▶ _Your assignment_
Could you return every line of the material that contains the word "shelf"?

▶ _Provided material_
------------

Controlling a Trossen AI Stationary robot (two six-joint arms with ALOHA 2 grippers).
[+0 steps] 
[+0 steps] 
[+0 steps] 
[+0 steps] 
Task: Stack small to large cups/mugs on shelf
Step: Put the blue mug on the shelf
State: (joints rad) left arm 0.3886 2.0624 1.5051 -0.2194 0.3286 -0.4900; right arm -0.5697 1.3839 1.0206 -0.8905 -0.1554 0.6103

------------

▶ _Reply to the task_
Task: Stack small to large cups/mugs on shelf
Step: Put the blue mug on the shelf

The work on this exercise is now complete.